Baby Michaela, peeking out from her shell in the palm of my friend Nickie's hand.

Since I had pictures of my other furry and scaly family members posted under “Animals with their tongues out,” I thought it would be nice to also introduce my only female, Michaela. Michaela is a red-eared slider turtle.


Grown up Michaela swimming around, shot from underneath her tank.

Michaela joined the family in mid 2004 and has grown quite a bit! I love this shot because you can see her pretty belly scales.

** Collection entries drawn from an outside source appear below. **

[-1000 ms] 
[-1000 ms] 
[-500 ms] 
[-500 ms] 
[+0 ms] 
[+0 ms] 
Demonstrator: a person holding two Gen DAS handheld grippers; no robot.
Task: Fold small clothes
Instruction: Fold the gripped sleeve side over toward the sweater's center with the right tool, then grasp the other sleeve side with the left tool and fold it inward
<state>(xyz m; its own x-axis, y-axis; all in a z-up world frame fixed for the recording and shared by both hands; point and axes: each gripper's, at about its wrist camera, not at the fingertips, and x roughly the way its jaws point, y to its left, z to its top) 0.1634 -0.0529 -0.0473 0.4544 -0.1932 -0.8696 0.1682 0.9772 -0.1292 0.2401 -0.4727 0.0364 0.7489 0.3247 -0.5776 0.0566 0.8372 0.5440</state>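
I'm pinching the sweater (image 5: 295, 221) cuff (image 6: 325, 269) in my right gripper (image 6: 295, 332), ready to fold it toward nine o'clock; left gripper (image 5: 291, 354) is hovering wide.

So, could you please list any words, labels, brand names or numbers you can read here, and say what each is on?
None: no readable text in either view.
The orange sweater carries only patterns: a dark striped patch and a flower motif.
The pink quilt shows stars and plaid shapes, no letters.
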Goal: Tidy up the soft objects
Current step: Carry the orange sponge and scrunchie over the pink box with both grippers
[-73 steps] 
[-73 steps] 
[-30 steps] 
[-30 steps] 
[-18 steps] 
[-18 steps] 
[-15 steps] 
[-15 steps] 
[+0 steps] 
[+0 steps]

Like many reptiles, these turtles are frequently bought when they are really young and small and released when they get larger than the owner anticipated, or when the owner discovers how difficult they are to care for or how long they live. Red-eared sliders are not native here in California and are heavily competing with our only native pond turtle, the Western pond turtle. Western pond turtles are in serious decline right now, but that is mostly due to habitat destruction. Right now, zoos in California and Oregon are working with universities to collect Western pond turtle eggs, incubate and hatch them and care for the hatchlings until they reach a larger size, increasing their chances of survival, and then releasing them back into their habitat. They are also studying them to find out at what temperatures embryos develop into males and at what temperatures they develop into females (For many reptiles, incubation temperature plays a role in sex determination. Sometimes it’s the only factor, as far as we know). I am quite excited to see where this research leads and if they have much success in their “head start” program.